En 2008, Lost city radio, premier roman de Daniel Alarcon, recevait un accueil critique absolument unanime. Albin Michel poursuit donc l’expérience et publie pour cette rentrée son premier livre, par en 2005 outre-Atlantique, un recueil de nouvelles dans lequel l’auteur, né au Pérou mais réfugié très tôt aux Etats-Unis, qui écrit en anglais et partage sa vie entre Oakland et Lima, explore les arcanes de sa double culture, des failles de l’histoire de son pays natal, des inévitables ambiguïtés qui déterminent son identité. Ainsi, ses personnages transitent souvent entre deux univers, Alarcon passant des uns aux autres avec une aisance déconcertante – c’est d’ailleurs dans les rares moments où il ne le fait pas que ses récits perdent leur souffle. Lima, la jungle, New York, la guérilla, les catastrophes naturelles forment la toile de fond de ces nouvelles, la pièce maîtresse, Guerre aux chandelles, proposant un chassé croisé à la chronologie hachée, son principal protagoniste hanté par l’idée de paternité et bridé par ses engagements idéologiques.

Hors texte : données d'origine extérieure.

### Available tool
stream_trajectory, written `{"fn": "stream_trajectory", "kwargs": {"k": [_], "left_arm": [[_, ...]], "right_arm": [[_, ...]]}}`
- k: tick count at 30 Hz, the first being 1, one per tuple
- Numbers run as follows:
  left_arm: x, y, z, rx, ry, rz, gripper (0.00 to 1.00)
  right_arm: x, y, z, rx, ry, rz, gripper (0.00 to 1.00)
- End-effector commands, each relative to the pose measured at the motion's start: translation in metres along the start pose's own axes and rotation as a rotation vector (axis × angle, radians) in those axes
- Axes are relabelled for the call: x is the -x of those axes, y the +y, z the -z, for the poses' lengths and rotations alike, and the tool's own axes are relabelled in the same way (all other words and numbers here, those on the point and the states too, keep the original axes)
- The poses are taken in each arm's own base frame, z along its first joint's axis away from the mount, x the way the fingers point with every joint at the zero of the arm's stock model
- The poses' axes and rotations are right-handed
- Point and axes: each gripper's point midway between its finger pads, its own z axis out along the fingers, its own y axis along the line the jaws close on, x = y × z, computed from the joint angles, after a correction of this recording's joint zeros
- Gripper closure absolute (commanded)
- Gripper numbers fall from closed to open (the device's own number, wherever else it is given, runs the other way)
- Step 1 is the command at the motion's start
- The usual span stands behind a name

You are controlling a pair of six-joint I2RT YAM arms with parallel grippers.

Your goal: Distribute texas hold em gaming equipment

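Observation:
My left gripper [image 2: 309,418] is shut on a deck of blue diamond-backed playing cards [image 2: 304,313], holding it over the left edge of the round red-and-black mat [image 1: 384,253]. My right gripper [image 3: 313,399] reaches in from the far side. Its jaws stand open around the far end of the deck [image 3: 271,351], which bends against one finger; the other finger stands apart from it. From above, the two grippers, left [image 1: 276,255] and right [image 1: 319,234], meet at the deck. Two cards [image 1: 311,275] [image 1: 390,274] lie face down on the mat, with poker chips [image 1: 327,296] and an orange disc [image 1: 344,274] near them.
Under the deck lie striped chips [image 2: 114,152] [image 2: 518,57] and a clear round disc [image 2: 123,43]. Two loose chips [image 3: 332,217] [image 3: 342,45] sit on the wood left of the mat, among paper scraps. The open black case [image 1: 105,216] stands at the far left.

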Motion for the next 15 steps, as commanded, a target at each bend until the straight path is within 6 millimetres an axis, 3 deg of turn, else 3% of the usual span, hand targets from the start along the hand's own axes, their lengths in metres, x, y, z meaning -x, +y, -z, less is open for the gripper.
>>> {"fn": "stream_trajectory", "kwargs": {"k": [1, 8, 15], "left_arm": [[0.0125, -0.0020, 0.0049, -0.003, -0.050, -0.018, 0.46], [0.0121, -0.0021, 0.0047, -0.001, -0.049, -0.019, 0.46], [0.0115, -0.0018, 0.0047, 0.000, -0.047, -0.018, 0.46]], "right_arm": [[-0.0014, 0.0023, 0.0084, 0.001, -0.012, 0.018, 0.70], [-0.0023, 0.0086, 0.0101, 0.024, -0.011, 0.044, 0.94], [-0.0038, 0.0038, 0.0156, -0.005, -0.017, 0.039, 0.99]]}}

Le point commun de ces histoires où sont mis en scènes des peintres, des voleurs, des gamins, des journalistes, même des clowns, réside, peut-être plus que dans un certain sentiment de violence pas toujours contenue, dans la sensation de mouvement perpétuel qu’elles dégagent, comme lors d’une quête jamais véritablement aboutie, portée par une aspiration à d’autres lieux, d’autres rencontres, d’autres ambitions. Les nouvelles où Alarcon se déplace sur le territoire américain sont ici emblématiques. Quand Suicide sur la troisième avenue raconte une histoire d’amour entre un Péruvien et une Indienne, entravée par la modestie de l’un, la soumission à la tradition de l’autre, Absence s’attache aux pas d’un peintre, Wari, venu exposer à New York avec un visa pour deux malheureuse semaines et incapable de décider où se jouera son avenir, quels risques méritent d’être pris. C’est cette nouvelle aussi qui expose la problématique de la violence avec la plus grande lucidité, quand une invitée venue voir les tableaux de Wari lui dit y lire une violence que lui n’avait pas l’intention d’exposer.

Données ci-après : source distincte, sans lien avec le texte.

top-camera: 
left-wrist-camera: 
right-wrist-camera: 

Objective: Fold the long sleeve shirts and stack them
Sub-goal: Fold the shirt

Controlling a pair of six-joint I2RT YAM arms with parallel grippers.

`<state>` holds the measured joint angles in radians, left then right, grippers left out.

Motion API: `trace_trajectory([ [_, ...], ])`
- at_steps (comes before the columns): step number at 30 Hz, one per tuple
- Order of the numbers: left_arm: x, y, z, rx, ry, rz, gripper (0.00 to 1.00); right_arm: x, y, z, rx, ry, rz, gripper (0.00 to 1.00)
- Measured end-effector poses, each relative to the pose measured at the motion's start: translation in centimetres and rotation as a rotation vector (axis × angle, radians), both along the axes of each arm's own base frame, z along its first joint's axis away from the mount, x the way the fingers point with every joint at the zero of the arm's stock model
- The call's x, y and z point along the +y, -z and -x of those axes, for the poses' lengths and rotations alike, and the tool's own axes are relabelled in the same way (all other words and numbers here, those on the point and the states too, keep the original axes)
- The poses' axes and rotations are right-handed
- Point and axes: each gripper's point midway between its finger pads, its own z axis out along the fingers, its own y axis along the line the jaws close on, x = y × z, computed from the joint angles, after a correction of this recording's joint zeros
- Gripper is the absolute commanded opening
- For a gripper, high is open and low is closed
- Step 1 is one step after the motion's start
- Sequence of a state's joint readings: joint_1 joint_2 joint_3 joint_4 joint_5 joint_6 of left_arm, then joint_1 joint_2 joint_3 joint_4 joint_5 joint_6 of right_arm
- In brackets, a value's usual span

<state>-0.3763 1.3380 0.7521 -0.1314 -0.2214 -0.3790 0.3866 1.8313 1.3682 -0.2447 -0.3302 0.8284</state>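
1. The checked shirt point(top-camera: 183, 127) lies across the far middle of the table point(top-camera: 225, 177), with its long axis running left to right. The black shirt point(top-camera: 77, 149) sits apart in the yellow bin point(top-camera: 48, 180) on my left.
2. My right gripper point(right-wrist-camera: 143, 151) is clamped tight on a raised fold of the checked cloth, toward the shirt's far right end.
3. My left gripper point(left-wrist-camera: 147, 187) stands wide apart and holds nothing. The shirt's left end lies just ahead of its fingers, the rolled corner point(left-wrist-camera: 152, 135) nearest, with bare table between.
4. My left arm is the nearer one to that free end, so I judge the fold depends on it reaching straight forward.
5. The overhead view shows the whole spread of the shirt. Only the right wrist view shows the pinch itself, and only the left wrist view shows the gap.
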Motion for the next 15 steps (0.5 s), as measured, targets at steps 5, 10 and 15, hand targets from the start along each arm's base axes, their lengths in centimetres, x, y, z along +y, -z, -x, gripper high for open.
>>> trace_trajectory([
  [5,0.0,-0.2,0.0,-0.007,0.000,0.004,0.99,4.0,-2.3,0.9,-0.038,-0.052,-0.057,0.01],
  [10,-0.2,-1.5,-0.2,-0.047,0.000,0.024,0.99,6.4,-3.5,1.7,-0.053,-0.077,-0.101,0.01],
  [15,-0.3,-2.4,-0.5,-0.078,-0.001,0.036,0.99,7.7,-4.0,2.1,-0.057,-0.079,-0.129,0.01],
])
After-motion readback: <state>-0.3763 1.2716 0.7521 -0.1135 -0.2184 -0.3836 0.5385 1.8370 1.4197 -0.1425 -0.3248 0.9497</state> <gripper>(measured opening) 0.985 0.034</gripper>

Cette même non-intention pourrait s’appliquer à quasiment toutes les nouvelles du recueil. La violence y est présente, elle en est même constitutive, mais sans qu’on y lise de vraie intentionnalité. Simplement, le monde selon Alarcon est ; avec sa capitale, Lima, ogresse, vampirique, tyrannique, ses habitants usés, leurs désespérance tranquille. Ville de clowns pose cette démesure de la ville, son absurdité, mêlant la dérision à une certaine grandeur, alors que Déluge fait exploser les prisons et que les companero de Lima, Pérou, 28 juillet 1979, mettent à mort des chiens de rues peints en noirs. Une multitude de points de vue, d’angles d’approche, de perspectives s’enchevêtrent, qui donne son aspect hyper réaliste (voire quasi journalistique parfois) au monde en perpétuelle mutation qu’Alarcon dépeint, exposant des plaies dont certaines semblent toujours loin d’être pansées. Alarcon revendique, dénonce, témoigne. Figurer sur la liste Granta des espoirs littéraires 2007 a été son premier titre. A suivre, ses prochains faits d’armes, ou de plume : le Péruvien a manifestement de la ressource.